#### [Exercise brief]
Please set down, unchanged, the line containing "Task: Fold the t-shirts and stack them" and all the lines that follow it until the data below ends.

#### [Provided data]
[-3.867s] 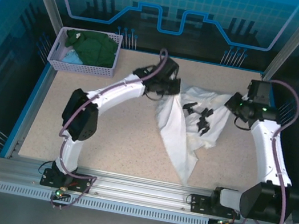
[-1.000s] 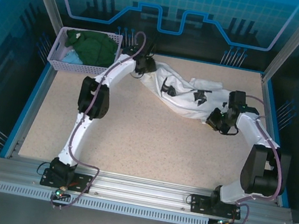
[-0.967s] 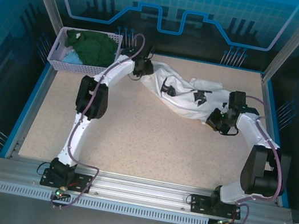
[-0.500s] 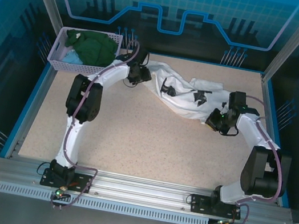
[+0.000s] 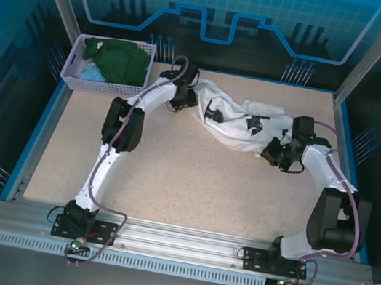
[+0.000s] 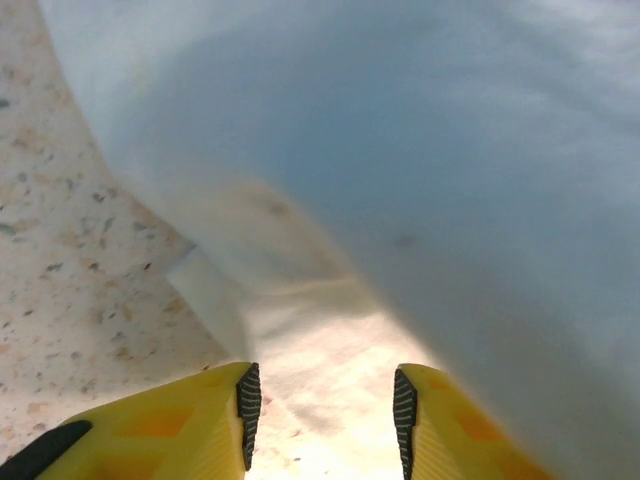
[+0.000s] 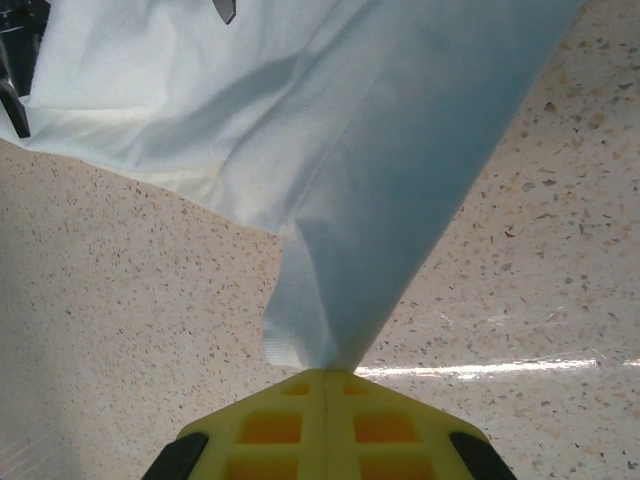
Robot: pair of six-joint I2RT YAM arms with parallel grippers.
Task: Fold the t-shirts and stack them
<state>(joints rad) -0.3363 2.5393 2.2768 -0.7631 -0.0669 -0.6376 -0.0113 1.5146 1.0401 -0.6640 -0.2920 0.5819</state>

#### [Answer space]
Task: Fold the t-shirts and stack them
<state>(joints rad) -0.3363 2.5393 2.2768 -0.7631 -0.0669 -0.6376 -0.0113 1.5146 1.0401 -0.6640 -0.2920 0.5819</state>

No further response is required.